Да-с! Это, конечно, весьма учтиво: с железным лбом! Но пикантность этому опусу придавал не столько железный лоб, а то, что Коцебу выпустил его не под своей фамилией и даже не под псевдонимом, что было бы так естественно и объяснимо. Парадокс, но наш герой сделал невероятнейший, трудно объяснимый и потому вроде бы совсем нелогичный литературный кульбит: он подписал книгу фамилией вполне благополучного писателя, барона Книгге. Да, да, того самого чопорного барона, с длинным носом и деревянной походкой, который при всяком удобном случае поносил королевского лейб-медика Циммермана самыми последними словами! Теперь же выходило, что он, Книгге, поносит своих единомышленников в угоду своему противнику. Эвон как!
Рассказывают, что когда барон прочел памфлет, он зашелся в истерическом хохоте. Прибежавший домашний доктор, не мешкая, отвратил ему вену и выпустил прочь всю дурную кровь, после чего умолкнувшего барона уложили с грелками в постелю, в которой несчастный и провалялся весь спектакль «натуральной» драмы.
А спектакль и впрямь разворачивался по всем канонам классической комедии.
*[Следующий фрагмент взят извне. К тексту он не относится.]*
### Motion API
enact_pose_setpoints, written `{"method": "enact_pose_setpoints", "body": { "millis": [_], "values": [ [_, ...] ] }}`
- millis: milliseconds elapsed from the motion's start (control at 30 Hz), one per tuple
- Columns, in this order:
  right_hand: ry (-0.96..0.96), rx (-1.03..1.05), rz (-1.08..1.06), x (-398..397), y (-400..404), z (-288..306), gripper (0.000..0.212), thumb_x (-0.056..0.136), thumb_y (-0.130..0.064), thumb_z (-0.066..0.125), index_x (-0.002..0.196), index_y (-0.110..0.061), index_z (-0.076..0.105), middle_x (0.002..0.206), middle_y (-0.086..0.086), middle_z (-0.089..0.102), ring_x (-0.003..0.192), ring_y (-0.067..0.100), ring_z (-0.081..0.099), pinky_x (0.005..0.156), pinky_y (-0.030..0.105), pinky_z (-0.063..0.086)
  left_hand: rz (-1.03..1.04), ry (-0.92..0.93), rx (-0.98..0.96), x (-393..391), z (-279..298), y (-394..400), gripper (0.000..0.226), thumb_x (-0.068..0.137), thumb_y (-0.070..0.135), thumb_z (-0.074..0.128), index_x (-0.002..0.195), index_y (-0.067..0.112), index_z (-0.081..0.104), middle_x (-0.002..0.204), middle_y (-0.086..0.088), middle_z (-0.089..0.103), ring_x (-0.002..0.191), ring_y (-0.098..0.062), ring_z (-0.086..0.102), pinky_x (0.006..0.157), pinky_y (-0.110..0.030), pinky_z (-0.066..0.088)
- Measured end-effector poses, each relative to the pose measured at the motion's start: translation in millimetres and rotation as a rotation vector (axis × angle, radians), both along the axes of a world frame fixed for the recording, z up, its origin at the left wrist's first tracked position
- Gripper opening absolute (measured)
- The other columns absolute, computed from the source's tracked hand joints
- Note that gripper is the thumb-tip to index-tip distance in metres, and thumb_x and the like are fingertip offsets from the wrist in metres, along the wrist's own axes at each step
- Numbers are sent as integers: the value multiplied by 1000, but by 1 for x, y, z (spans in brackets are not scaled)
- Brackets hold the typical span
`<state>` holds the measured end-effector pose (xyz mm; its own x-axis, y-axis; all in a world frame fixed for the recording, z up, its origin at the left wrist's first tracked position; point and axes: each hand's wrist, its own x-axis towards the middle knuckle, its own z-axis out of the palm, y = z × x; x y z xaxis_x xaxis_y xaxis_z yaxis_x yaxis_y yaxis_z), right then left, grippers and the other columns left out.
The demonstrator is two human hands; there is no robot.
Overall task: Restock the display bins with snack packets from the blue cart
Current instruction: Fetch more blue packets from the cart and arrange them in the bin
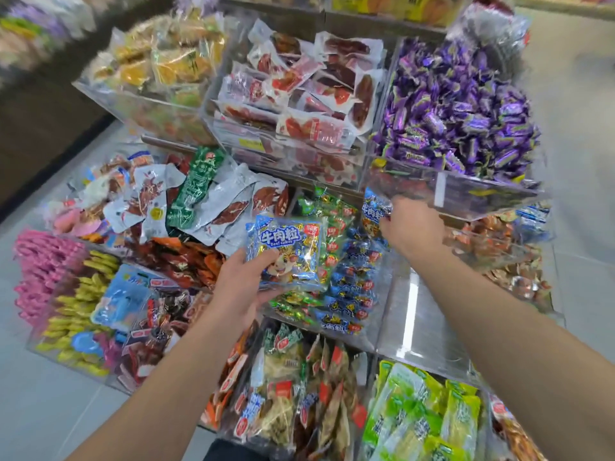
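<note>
Blue foil is catching the light on the beef-cube packet [288, 252] that the left hand [243, 287] is gripping by its lower left corner, thumb on its face and fingers curled beneath, over the clear middle bin [376, 337] of small blue and green sweets. The right hand [411, 226] is reaching deeper, its fingers pinching a second blue packet [374, 211] at the back of that same bin, under the tray of purple candies [456, 111]. So two packets are showing in two hands; loose sweets and the surrounding bins are too many and too blurred to count, and the blue cart is not appearing in view. Judging from this, the step is going best by laying each packet flat, label up, into the bin.
</note>
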<state>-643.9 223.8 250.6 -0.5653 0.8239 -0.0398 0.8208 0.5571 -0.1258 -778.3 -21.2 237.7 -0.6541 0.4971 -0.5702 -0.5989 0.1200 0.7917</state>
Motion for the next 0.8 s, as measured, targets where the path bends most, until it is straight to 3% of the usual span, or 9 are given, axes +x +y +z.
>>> {"method": "enact_pose_setpoints", "body": {
  "millis": [133,267,333,500,567,667,700,767,800],
  "values": [
    [-19,16,14,-6,8,-22,20,96,-23,56,113,-13,57,94,18,69,85,40,67,60,36,44,-11,-35,-1,-11,-7,9,77,92,18,73,155,10,30,138,-15,55,88,-23,76,72,-43,63],
    [40,-24,81,-10,20,-37,24,95,-22,59,119,-19,61,97,17,70,87,38,66,68,40,55,-4,-36,17,-17,-16,12,66,91,18,74,149,15,42,133,-4,56,101,-25,71,70,-41,63],
    [-41,-26,126,-14,27,-43,27,95,-23,59,121,-23,61,102,16,69,92,36,64,71,40,55,2,-48,13,-18,-20,13,63,91,18,74,147,17,45,127,0,58,101,-23,71,70,-41,63],
    [-237,69,114,-16,31,-56,25,90,-11,59,114,-18,62,96,12,69,106,34,56,71,36,37,-15,-63,-6,-18,-28,15,32,92,17,73,117,16,53,115,7,59,94,-15,71,70,-42,63],
    [-219,58,110,-14,28,-57,27,89,-12,57,115,-16,61,99,11,69,112,35,52,79,39,41,-16,-59,0,-17,-30,15,40,91,18,74,125,17,54,120,8,57,98,-13,68,72,-43,63],
    [-44,17,89,-7,23,-57,32,90,-22,54,121,-16,60,113,9,68,117,35,49,94,44,42,-15,-59,11,-15,-31,14,61,89,18,75,143,24,47,131,5,53,100,-15,68,77,-47,63],
    [25,43,88,-4,21,-57,31,91,-23,54,120,-16,63,115,8,66,116,35,49,94,44,41,-25,-52,17,-15,-33,14,54,90,18,75,139,26,52,127,7,56,94,-13,72,78,-47,63],
    [103,153,85,4,17,-59,24,91,-23,59,113,-16,68,114,8,63,110,36,49,89,44,39,-63,-36,30,-15,-34,14,29,92,17,73,109,40,68,109,12,66,79,-1,73,78,-47,62],
    [134,192,62,6,17,-59,23,91,-22,62,111,-16,68,112,10,61,105,37,51,86,44,40,-81,-30,39,-14,-35,13,31,93,17,72,95,47,67,102,14,67,74,2,72,78,-48,62]
  ]
}}
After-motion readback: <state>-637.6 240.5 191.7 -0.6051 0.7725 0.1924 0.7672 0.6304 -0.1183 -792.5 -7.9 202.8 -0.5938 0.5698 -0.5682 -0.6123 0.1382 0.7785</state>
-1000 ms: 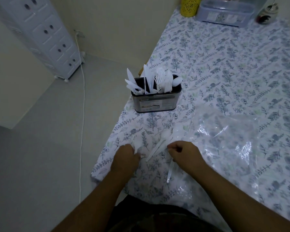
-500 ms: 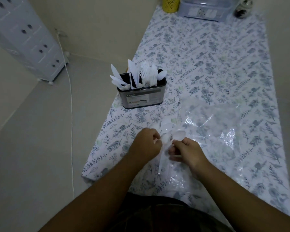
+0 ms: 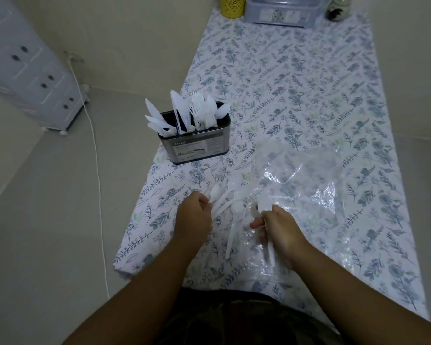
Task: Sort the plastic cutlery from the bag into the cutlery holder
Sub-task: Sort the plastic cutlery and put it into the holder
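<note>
A dark metal cutlery holder (image 3: 197,146) stands near the table's left edge, filled with white plastic knives, forks and a spoon. A clear plastic bag (image 3: 306,185) lies flat to its right, nearer me. My left hand (image 3: 193,216) grips the handles of two or three white spoons (image 3: 230,189) that fan out toward the holder. My right hand (image 3: 278,226) holds one white spoon (image 3: 264,205), bowl up, its handle running down past my wrist. Another white spoon (image 3: 234,220) lies on the cloth between my hands.
The table wears a floral cloth (image 3: 296,95). At its far end stand a yellow cup (image 3: 232,6), a grey lidded box (image 3: 281,11) and a small dark jar (image 3: 337,9). A white drawer unit (image 3: 28,68) and a cable (image 3: 95,150) are on the floor at left.
My hands have drawn apart. The right hand has lifted one spoon from the pile, and the left hand has closed round several spoon handles.
</note>
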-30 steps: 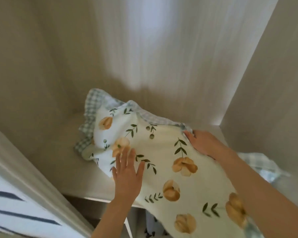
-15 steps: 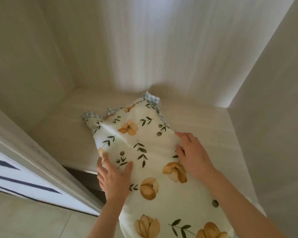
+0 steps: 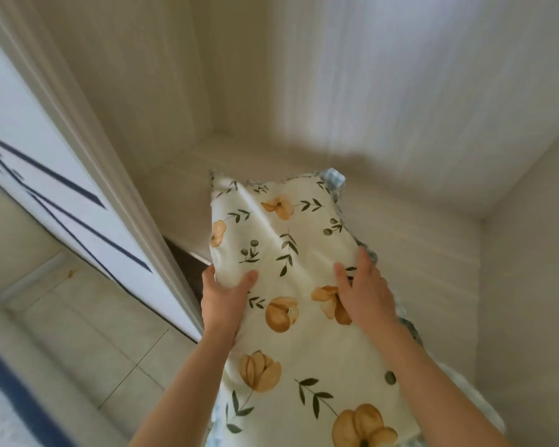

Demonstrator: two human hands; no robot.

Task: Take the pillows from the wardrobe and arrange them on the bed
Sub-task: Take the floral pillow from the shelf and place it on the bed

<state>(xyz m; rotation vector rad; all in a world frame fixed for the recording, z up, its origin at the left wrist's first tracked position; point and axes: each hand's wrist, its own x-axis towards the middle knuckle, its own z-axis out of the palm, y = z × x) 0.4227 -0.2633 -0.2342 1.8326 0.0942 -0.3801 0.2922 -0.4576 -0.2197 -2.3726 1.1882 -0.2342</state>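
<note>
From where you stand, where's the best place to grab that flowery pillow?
Probably its two long sides, one hand each, coming from the near end. The pillow is long and floppy, and the left hand and right hand hold it about there.

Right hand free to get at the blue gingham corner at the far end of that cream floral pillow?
Probably not yet: the right hand grips the cream floral pillow, well short of its gingham corner; nothing blocks the way.

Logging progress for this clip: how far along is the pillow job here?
Early. Done: nothing visible, no bed in view. In hand: the left hand and right hand grip the floral pillow over the wardrobe shelf. Left: carrying it to the bed and arranging it.
</note>
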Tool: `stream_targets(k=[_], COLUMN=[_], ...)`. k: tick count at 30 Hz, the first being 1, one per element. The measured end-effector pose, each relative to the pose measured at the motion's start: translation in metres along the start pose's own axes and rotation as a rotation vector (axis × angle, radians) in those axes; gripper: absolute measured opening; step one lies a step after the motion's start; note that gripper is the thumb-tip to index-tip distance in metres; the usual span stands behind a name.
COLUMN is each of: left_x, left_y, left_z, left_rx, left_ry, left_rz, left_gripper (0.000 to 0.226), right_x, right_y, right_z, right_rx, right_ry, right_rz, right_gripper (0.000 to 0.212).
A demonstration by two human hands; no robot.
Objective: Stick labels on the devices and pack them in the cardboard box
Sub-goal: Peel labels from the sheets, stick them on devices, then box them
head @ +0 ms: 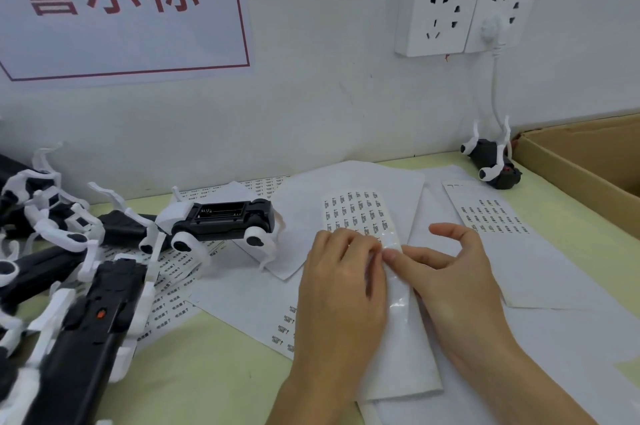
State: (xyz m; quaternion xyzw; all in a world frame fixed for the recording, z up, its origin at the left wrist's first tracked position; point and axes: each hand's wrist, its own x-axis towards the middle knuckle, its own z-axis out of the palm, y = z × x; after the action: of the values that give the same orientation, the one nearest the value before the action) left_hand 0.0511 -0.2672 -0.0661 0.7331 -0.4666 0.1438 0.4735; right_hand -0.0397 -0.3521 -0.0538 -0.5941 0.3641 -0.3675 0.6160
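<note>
A label sheet [360, 213] with rows of small printed labels lies in the middle of the table. My left hand [341, 289] rests on its near part, fingers bent at the sheet's bare glossy strip. My right hand [460, 275] reaches in from the right, thumb tip at the same spot, apparently picking at a label edge. A black and white toy device [221, 220] lies belly up to the left of the sheet. Another device [491, 161] lies upside down near the cardboard box [568, 165] at the right edge.
Several more black and white devices [69, 268] are piled at the left. Other label sheets [491, 216] and backing papers cover the green table [207, 372]. A wall socket [433, 16] with a plugged white cable hangs above the far device.
</note>
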Motion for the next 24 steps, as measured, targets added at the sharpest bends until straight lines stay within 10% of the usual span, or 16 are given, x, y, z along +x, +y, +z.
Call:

Газеты Германии свои первые колонки, где обычно сообщались последние новости о событиях революционной Франции, теперь отдали репортерам скандальной хроники. Всех мучил один и тот же вопрос: кто же тот таинственный автор памфлета, что спрятался за барона Книгге?
С утра, еще не успев выпить свою чашку кофия, обыватель хватал газеты, искал и муссировал новые подробности. По вечерам в трактирах за кружкой белого пива некий Ганс заключал пари с неким Фрицем на предмет предполагаемого автора. Сказывают, что подобные пари заключались не только среди добропорядочных бюргеров и экзальтированных студентов Йены, Берлина или Геттингена. Еще более о том говорили и спорили в благопристойных гостиных аристократов, на придворных балах и в театральных ложах, где и ставки были несоизмеримы.